Need a little help understanding the data export from the web

I’m no stranger to pivottables. I manage an IT helpdesk so part of my job is to take metric reports and analyze the data and pivottables are really great for quickly filtering and visualizing data.

I’m not even wanting to make anything very complex. I just want to track my savings since getting solar. So a spreadsheet that says I would have paid X this month, but instead I paid Y, so the savings is Z. I’ll probably just make each month a new sheet and create a summary dashboard sheet. Since I don’t need very granular data for this, I just exported Sep 1 - Oct 1 with the day interval.

But the way some of the data is organized in the export has me a little confused. I created a simple pivot table that shows name in the rows, and sum of kWh and average wattage is the columns and immediately noticed a few things.
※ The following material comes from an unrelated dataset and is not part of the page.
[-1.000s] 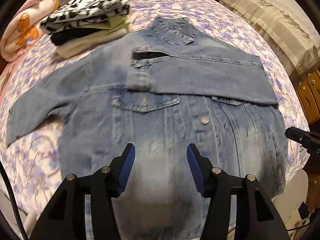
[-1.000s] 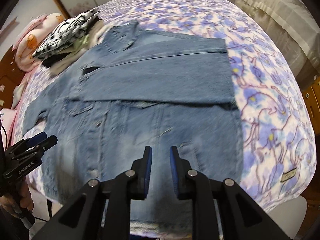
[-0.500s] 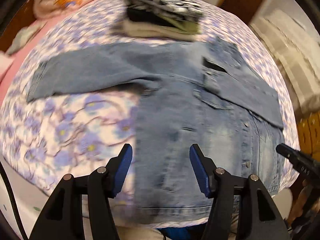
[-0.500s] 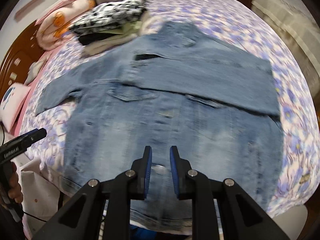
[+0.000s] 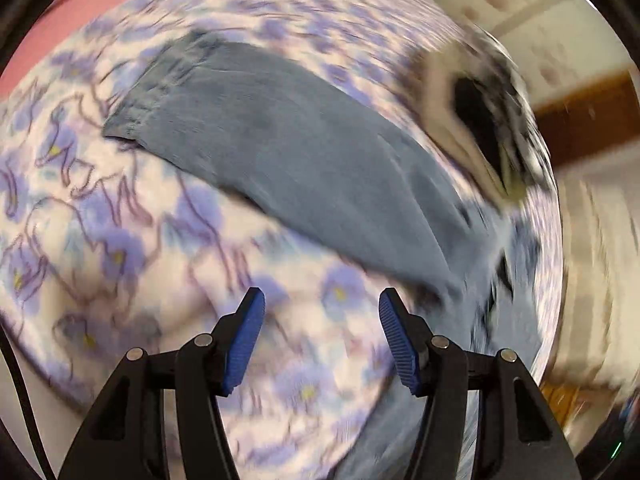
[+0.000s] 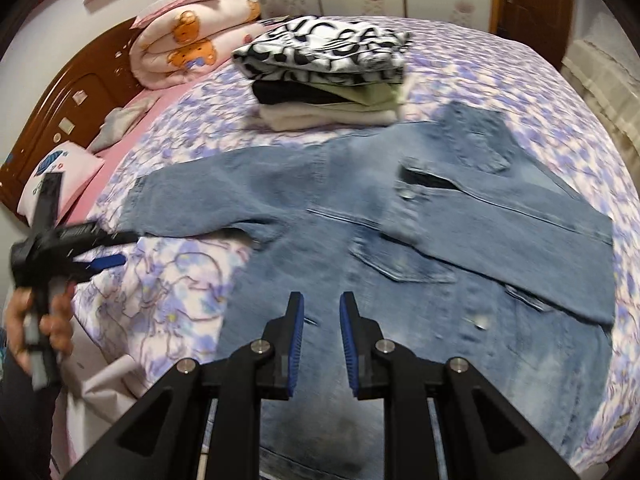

  1. Total usage for each day is recorded as a device. This made my total usage for the month a lot higher than it actually was. But, once noticed this is no big deal to filter out. But this is where I notice some oddities.
  • The device “total usage” says 1155 kWh. When looking at the web trends section for that month it says 1123 kWh. I went back to the table of data, and the export included data from 10/1, so I just removed that data. When I’m looking at a particular month in trends and then export that data, I expect it to only have that month. When doing the export, it does say 9/1 - 10/1 as the data range, but you can’t change this so I had assumed it would stop at 12:00am 10/1.
  • Data from 10/1 has been removed from the table. Now in the pivottable, total usage shows 1123 matching the web. Now in my pivottable, I filter out that device. But the pivottable is showing the grand total as 468 kWh. Why does the total off all my devices not add up to 1123? EDIT: I figured this one out. “Other” is not included as a device
  1. The solar Production device data is just broken. The Avg Wattage and kWh columns shows as negative and has an apostrophe in front, so Excel thinks it’s a String and not a number.

    This breaks the pivottable. It shows 0 as the sum of kWh and a device by 0 error for the average wattage.

  2. This is unrelated to the data I actually care about, but why is Avg Wattage calculated as kWh / 24 and not kWh / device runtime? My water heater shows as having an avg wattage of 143W. This makes the column pretty useless imo.

I might run into more issues as I play with the data, but this is what I’ve noticed so far.

1 Like

Nice work… A few thoughts - When I use pivot tables with Sense exported data, I tend to do a few things differently:

  • Export for the the whole year, sometimes in days and sometimes in hours depending on my needs. Don’t rely on the export to break up over time - do that in the pivot table.
  • Spread the devices over the columns so I can see device totals for each column
  • Or filter for a single device / Total Consumption in the Pivot Table filter.
  • Use the adjustable period capability in the Pivot Table to either sum power usage for days months or years, or over a customized billing period.

You can also use computed row values with hourly data and a lookup table table to add things like time of use (ToU) costing and calculations.

You are right, that Average Power based on the entire period vs. runtime isn’t that useful. It’s essentially the same as the energy data, though sometimes it will have more significant digits.
And yes, the ’ before negative values is a bug and needs to be fix. Let folks know at support@sense.com.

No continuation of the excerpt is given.